MS is associated with the infiltration of CD4+ and CD8+ T-cells and B-cells within the acute inflammatory lesions or the areas of demyelination. The presence of these immune cells at these locations, indicate alterations in BBB structure, which allowed their crossing into the central nervous system (CNS).
During MS, perivascular lesions are formed by T-cells entering the CNS and releasing cytokines that cause inflammation of the endothelial lining (cells forming the blood vessels). This inflammatory response stimulates vasculature in MS lesions to express several cell adhesion molecules (CAMs). The interaction between these CAMs and their leukocytic integrins, permit immune cells to adhere to the inflamed cerebral vasculature, cross the BBB, and proceed to infiltrate the parenchyma. This inflammatory reaction is a vicious cycle; as more immune cells are activated within the CNS, the inflammation amplifies, leading to further BBB damage and recruitment of additional lymphocytes, such as B-cells and cytotoxic T-cells, responsible for the eventual activation of associated macrophages to destroy Myelin. In addition, it has been reported that the firm attachment of monocytes to endothelial cells, stimulates monocytes to secrete reactive oxygen species (ROS) that may further increase BBB permeability to T-cells and macrophages.

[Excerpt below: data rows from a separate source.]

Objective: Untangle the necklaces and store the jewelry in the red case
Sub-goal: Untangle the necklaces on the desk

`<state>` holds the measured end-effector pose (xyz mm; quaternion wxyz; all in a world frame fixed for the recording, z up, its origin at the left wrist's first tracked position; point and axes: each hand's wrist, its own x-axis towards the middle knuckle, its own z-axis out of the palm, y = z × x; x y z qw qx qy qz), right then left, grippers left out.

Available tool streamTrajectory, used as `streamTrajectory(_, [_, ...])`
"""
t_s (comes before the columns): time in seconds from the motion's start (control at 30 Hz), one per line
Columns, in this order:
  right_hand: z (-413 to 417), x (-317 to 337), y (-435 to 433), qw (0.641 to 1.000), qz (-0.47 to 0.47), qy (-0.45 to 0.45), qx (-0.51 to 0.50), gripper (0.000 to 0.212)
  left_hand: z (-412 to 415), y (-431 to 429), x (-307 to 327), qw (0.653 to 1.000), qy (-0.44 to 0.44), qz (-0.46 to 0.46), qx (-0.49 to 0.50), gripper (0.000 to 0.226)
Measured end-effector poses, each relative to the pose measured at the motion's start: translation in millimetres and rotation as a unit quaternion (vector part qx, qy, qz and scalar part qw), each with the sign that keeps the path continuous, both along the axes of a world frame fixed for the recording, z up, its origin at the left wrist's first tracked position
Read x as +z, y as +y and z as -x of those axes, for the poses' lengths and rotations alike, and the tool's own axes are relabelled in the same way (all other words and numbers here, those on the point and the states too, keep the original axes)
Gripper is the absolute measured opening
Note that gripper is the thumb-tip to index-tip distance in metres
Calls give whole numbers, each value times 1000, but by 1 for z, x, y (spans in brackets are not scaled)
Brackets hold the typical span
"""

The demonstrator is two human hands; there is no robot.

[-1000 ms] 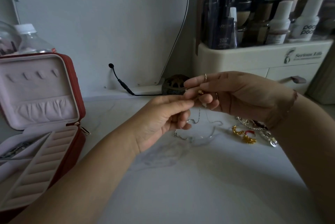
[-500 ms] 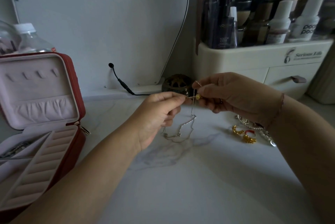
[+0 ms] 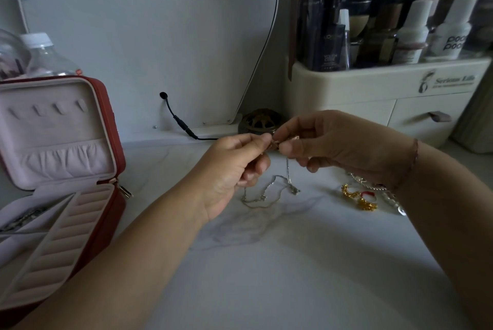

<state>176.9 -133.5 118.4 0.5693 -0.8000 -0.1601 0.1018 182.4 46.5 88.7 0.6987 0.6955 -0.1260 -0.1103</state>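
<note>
My left hand point(image 3: 234, 166) and my right hand point(image 3: 338, 142) meet fingertip to fingertip above the white marble table point(image 3: 293, 276), both pinching the top of a thin silver necklace point(image 3: 269, 193). A small gold piece sits between the fingertips. The chain hangs down and lies in loose loops on the table below my hands. The red case point(image 3: 101, 212) stands open at the left, with a pale pink lining, ring rolls in front and some jewelry in a left compartment. Gold earrings point(image 3: 358, 197) and a pearl-like strand point(image 3: 389, 196) lie under my right wrist.
A cream cosmetics organizer point(image 3: 384, 92) with bottles and a drawer stands at the back right. A dark round lattice object point(image 3: 260, 121) and a black cable point(image 3: 178, 121) lie by the mirror base. A plastic water bottle point(image 3: 45, 54) stands behind the case.
My hands have drawn closer together and lowered a little, and the hanging chain has settled into loops on the table. The grip on the necklace top stays.
</note>
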Motion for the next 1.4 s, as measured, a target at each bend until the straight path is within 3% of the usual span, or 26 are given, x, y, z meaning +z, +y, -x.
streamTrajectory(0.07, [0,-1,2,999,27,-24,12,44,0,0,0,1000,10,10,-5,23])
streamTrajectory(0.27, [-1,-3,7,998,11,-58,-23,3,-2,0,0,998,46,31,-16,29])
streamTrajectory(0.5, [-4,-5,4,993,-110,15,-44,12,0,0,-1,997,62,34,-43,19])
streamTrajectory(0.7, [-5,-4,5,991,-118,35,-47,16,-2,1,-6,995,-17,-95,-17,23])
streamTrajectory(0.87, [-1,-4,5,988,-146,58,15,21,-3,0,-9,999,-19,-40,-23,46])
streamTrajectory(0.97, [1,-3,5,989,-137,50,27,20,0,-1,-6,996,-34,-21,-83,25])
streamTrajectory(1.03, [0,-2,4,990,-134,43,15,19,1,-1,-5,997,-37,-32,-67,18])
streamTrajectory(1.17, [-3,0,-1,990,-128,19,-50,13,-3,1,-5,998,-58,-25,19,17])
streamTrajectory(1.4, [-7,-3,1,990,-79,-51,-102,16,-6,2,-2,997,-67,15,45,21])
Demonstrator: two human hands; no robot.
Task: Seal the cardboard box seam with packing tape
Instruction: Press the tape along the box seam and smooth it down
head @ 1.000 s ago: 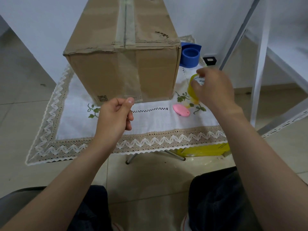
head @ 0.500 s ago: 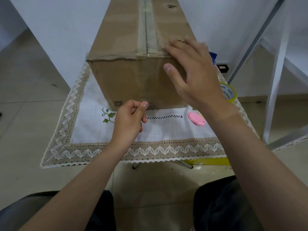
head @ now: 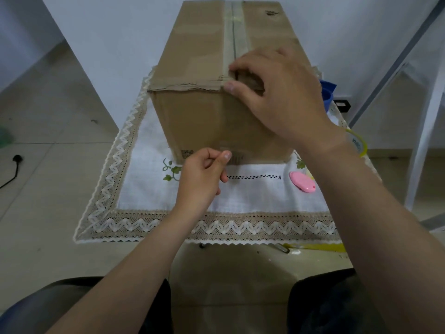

The initial stimulant of MS is not yet clear. Nonetheless, many recent studies suggest that BBB disruption is an early event in MS lesion formation, followed by the massive infiltration of immune cells, which proceed to destroy the myelin and damage the oligodendrocytes.
Several cerebrovascular abnormalities, such as damaged endothelial and pericyte, microvascular degeneration, reduced glucose transport across the BBB, and abnormal expression of inflammatory markers in the cerebral vasculature have been described in Alzheimer’s disease patients. These observations are associated to the deposition of the β-amyloid peptide (Aβ) in the walls of the BBB vasculature which lead to the loss of certain tight junction proteins that result in disruption of the BBB and eventual cerebral neuroinflammation through activating microglia.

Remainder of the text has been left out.